Segment Start: DATA SHOWN

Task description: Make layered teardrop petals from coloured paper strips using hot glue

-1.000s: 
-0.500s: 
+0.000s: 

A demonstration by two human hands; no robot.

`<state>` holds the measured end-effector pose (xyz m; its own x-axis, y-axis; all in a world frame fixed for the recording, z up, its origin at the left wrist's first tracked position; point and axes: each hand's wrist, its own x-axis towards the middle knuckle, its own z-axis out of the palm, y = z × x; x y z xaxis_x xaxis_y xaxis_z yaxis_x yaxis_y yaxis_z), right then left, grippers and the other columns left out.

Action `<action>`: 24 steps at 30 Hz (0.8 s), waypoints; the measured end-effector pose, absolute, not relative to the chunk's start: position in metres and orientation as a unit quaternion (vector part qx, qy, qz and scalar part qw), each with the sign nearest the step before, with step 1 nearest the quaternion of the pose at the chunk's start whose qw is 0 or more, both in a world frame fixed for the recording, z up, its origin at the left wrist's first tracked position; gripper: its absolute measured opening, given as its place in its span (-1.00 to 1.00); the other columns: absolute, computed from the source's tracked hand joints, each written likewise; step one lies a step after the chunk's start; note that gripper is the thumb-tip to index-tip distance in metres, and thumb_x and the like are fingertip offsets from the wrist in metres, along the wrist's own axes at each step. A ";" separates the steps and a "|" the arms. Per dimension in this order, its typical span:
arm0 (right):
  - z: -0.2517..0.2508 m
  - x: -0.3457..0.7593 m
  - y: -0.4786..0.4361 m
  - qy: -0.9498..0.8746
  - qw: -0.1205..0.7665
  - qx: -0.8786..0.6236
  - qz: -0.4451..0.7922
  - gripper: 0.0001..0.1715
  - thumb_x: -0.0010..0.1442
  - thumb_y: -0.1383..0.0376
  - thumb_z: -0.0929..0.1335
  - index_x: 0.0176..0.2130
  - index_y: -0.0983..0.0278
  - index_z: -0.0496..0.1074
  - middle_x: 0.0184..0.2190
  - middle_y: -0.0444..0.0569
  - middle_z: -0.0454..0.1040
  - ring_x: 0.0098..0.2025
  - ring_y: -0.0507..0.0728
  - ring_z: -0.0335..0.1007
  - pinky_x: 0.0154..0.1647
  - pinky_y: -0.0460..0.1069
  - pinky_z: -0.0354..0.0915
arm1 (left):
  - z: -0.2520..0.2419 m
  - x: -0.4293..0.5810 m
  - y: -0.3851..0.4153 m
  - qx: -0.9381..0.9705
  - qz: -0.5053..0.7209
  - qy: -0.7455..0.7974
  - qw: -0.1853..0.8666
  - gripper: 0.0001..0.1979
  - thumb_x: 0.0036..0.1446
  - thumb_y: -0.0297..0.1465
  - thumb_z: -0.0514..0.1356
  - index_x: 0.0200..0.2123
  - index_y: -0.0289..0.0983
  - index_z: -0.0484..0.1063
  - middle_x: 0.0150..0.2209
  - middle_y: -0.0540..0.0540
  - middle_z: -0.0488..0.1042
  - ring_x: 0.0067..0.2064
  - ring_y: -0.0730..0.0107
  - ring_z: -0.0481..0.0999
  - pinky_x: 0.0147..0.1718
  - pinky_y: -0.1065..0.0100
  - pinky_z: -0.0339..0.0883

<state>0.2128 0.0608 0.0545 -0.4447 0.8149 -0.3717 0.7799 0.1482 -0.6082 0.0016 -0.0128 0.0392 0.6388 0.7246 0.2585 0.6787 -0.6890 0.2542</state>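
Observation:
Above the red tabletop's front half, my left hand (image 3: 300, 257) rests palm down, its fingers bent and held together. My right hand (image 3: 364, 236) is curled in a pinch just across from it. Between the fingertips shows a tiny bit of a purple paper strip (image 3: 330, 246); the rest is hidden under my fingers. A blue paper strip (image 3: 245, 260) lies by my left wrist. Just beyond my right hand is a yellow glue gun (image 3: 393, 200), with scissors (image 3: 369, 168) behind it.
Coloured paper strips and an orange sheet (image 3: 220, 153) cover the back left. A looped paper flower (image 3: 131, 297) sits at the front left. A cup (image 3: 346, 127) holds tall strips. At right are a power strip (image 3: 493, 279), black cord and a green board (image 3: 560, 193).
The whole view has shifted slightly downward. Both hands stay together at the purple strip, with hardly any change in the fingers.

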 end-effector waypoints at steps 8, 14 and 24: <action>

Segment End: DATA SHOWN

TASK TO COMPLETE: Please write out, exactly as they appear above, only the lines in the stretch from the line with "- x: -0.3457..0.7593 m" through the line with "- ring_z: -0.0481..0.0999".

RESULT FOR THIS TASK:
  - x: -0.3457..0.7593 m
  - y: -0.4786..0.4361 m
  - qy: -0.9498..0.8746
  - qw: -0.1205..0.7665
  - qx: -0.8786..0.6236
  - qz: -0.4451..0.7922
  - gripper: 0.0001..0.1715
  - thumb_x: -0.0010..0.1442
  - thumb_y: -0.1383..0.0376
  - thumb_z: -0.0929..0.1335
  - index_x: 0.0176..0.2130
  - index_y: -0.0983..0.0278
  - index_z: -0.0496..0.1074
  - middle_x: 0.0184..0.2190
  - middle_y: -0.0444..0.0569
  - middle_z: -0.0454..0.1040
  - ring_x: 0.0098..0.2025
  - ring_y: -0.0507..0.0728
  - ring_z: -0.0335..0.1007
  - pinky_x: 0.0154..0.1647
  - pinky_y: -0.0460..0.1069
  - pinky_z: -0.0354..0.0915
arm1 (left):
  - z: -0.2520..0.2419 m
  - x: -0.4293..0.5810 m
  - y: -0.3851..0.4153 m
  - qx: -0.9381..0.9705
  - qz: -0.5053..0.7209
  - qy: -0.7455..0.7974
  - qw: -0.1853..0.8666
  - gripper: 0.0001..0.1979
  - thumb_x: 0.0036..0.1446
  - thumb_y: -0.0297..0.1465
  - thumb_z: -0.0514..0.1356
  - index_x: 0.0200..0.2123
  - index_y: -0.0289..0.0983
  - index_z: -0.0484..0.1063
  - middle_x: 0.0150..0.2209
  - middle_y: -0.0540..0.0540
  - middle_z: -0.0488..0.1042
  - ring_x: 0.0067..0.2064
  - ring_y: -0.0730..0.0107
  - ring_z: -0.0481..0.0999

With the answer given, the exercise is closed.